**WORK INSTRUCTIONS**. The copy you give must match the listing below exactly and contain no pictures.

== INPUT DATA ==

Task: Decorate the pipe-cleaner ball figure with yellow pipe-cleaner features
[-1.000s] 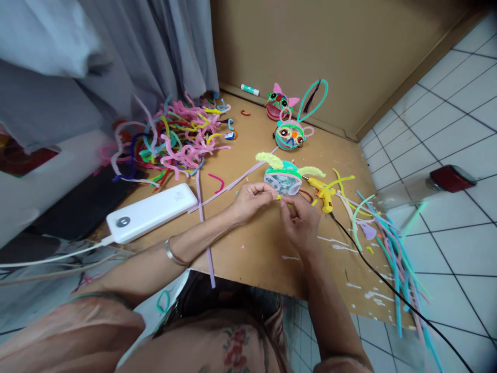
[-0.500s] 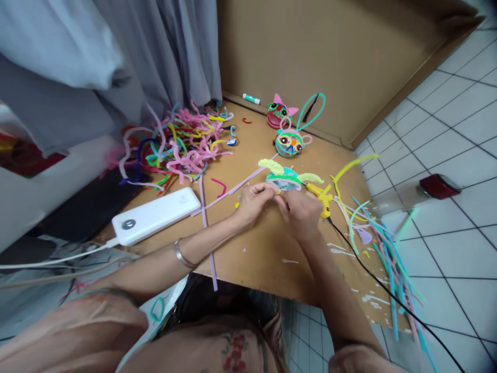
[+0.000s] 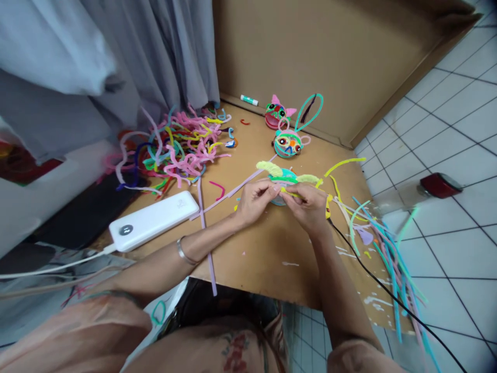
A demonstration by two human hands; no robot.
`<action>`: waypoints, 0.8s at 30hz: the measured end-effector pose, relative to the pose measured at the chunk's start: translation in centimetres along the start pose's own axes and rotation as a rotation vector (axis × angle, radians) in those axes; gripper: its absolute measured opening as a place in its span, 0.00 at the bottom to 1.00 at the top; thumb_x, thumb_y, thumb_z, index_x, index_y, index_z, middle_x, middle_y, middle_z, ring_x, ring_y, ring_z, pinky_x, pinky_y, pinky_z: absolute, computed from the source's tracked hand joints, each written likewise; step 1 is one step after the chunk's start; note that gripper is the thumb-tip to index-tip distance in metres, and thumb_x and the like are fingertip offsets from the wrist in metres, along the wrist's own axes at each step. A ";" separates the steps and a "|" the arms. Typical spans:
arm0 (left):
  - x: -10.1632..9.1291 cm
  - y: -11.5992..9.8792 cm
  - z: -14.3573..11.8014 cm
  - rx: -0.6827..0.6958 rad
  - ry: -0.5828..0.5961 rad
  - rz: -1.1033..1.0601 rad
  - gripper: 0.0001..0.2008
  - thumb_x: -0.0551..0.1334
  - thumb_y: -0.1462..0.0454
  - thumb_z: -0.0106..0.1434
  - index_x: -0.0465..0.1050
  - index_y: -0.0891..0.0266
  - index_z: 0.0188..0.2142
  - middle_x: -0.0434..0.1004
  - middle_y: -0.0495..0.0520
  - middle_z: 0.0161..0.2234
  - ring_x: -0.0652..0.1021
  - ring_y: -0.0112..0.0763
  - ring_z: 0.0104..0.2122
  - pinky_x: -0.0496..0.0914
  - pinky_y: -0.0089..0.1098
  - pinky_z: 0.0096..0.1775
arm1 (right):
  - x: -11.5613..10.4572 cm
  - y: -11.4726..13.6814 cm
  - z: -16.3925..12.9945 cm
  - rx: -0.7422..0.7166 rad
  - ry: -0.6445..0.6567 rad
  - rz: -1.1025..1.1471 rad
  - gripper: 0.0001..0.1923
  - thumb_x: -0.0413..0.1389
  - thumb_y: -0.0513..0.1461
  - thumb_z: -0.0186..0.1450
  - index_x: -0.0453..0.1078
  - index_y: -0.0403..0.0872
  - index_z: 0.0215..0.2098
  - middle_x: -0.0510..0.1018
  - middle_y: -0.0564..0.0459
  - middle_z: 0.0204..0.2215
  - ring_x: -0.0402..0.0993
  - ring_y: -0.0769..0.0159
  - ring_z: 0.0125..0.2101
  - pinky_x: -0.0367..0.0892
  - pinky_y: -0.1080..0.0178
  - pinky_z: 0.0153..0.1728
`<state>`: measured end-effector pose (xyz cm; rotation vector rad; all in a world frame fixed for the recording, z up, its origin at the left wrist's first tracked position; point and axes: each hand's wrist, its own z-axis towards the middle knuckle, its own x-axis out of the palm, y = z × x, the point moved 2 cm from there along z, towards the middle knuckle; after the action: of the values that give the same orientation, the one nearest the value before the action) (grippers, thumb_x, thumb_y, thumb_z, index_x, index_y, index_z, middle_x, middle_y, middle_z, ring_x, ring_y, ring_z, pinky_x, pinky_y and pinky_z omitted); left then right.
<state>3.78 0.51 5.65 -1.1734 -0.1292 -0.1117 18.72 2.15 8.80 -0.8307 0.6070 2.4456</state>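
Between my two hands is a yellow pipe cleaner [image 3: 341, 165], its long free end rising to the right past my right hand. My left hand [image 3: 254, 202] pinches the short end with thumb and fingertips. My right hand [image 3: 308, 204] closes on it right beside, the fingertips nearly meeting. Just behind them sits a green and teal round craft piece [image 3: 285, 176] with pale yellow ear-like flaps, its lower part partly hidden by my hands. The yellow glue gun [image 3: 328, 207] lies mostly hidden behind my right hand.
Two finished-looking animal heads [image 3: 287, 142] stand at the back near a glue stick [image 3: 249, 100]. Bent pipe cleaners [image 3: 186, 145] are heaped at left, behind a white power bank [image 3: 155, 220]. Straight pipe cleaners [image 3: 396, 274] hang over the right edge, near the black cord [image 3: 373, 280].
My right hand has turned and shifted slightly right, covering more of the glue gun. The yellow pipe cleaner's free end has swung lower and left.
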 end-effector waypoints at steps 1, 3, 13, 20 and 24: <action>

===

**RESPONSE BELOW**.
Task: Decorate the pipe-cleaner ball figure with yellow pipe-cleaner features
[-1.000s] 
[-0.500s] 
[+0.000s] 
A demonstration by two human hands; no robot.
`<action>`: waypoints, 0.8s at 30hz: the measured end-effector pose, relative to the pose measured at the chunk's start: translation in centimetres along the start pose's own axes and rotation as a rotation vector (axis × angle, radians) in those axes; gripper: its absolute measured opening as a place in its span, 0.00 at the bottom to 1.00 at the top; thumb_x, thumb_y, thumb_z, index_x, index_y, index_z, middle_x, middle_y, middle_z, ring_x, ring_y, ring_z, pinky_x, pinky_y, pinky_z: absolute, computed from the source's tracked hand joints, each written likewise; step 1 is one step after the chunk's start; note that gripper is the thumb-tip to index-tip distance in metres, and thumb_x and the like are fingertip offsets from the wrist in metres, along the wrist's own axes at each step. A ";" separates the steps and a "|" the arms. Typical spans:
arm0 (left):
  - x: -10.1632..9.1291 cm
  - y: -11.5992..9.8792 cm
  - z: -14.3573..11.8014 cm
  - rx: -0.6827..0.6958 rad
  - ry: -0.5828..0.5961 rad
  - rz: -1.1033..1.0601 rad
  - gripper: 0.0001..0.2008
  - thumb_x: -0.0551..0.1334
  - thumb_y: -0.1462..0.0454
  - thumb_z: -0.0106..0.1434
  - index_x: -0.0465..0.1050
  - index_y: -0.0891..0.0266
  - index_z: 0.0188..0.2142
  - middle_x: -0.0434..0.1004
  - middle_y: -0.0495..0.0520
  - middle_z: 0.0161..0.2234
  - ring_x: -0.0652..0.1021
  - ring_y: -0.0112..0.0763
  - ring_z: 0.0104..0.2122
  - pinky_x: -0.0496..0.0914
  - pinky_y: -0.0089..0.1098
  - pinky_z: 0.0096..0.1775
arm1 (right):
  - x: -11.5613..10.4572 cm
  - y: -11.4726..13.6814 cm
  - z: -16.3925..12.9945 cm
  - rx: -0.7422..0.7166 rad
  - ry: -0.6445..0.6567 rad
  - rz: -1.1025..1.1471 rad
  - gripper: 0.0001..0.1923
  - thumb_x: -0.0413..0.1389
  - thumb_y: -0.0513..0.1461
  - thumb_z: -0.0186..0.1450
  - index_x: -0.0453..0.1078
  - index_y: -0.0403..0.0872
  - index_z: 0.0215..0.2098
  - middle_x: -0.0510..0.1018
  - middle_y: -0.0564..0.0459
  - middle_z: 0.0204..0.2215
  - ring_x: -0.0402..0.0993
  - ring_y: -0.0769..0.0159
  - ring_z: 0.0125..0.2101
  - pinky_x: -0.0367..0.0892
  - pinky_y: -0.1080..0.0178
  - pinky_z: 0.0153..0.1728
`<state>`: measured end-effector pose (xyz cm; rotation vector rad; all in a world frame fixed for the recording, z up, its origin at the left wrist's first tracked position; point and axes: each hand's wrist, its own z-axis towards the middle knuckle, its own x-axis out of the palm, y = z × x, the point moved 2 cm from there along z, towards the middle knuckle; after the action: of the values that give the same orientation, the one nearest the value before the action) (grippers, thumb_x, thumb_y, thumb_z, index_x, index_y, index_z, middle_x, middle_y, middle_z, ring_x, ring_y, ring_z, pinky_x, pinky_y and pinky_z omitted); left then right.
<state>3.78 0.51 5.65 -1.1734 -0.1292 -0.1117 18.72 2.15 8.80 -0.8307 0.6070 2.4456</state>
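Between my two hands is a yellow pipe cleaner [image 3: 341, 165], its long free end rising to the right past my right hand. My left hand [image 3: 254, 202] pinches the short end with thumb and fingertips. My right hand [image 3: 308, 204] closes on it right beside, the fingertips nearly meeting. Just behind them sits a green and teal round craft piece [image 3: 285, 176] with pale yellow ear-like flaps, its lower part partly hidden by my hands. The yellow glue gun [image 3: 328, 207] lies mostly hidden behind my right hand.
Two finished-looking animal heads [image 3: 287, 142] stand at the back near a glue stick [image 3: 249, 100]. Bent pipe cleaners [image 3: 186, 145] are heaped at left, behind a white power bank [image 3: 155, 220]. Straight pipe cleaners [image 3: 396, 274] hang over the right edge, near the black cord [image 3: 373, 280].
My right hand has turned and shifted slightly right, covering more of the glue gun. The yellow pipe cleaner's free end has swung lower and left.
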 end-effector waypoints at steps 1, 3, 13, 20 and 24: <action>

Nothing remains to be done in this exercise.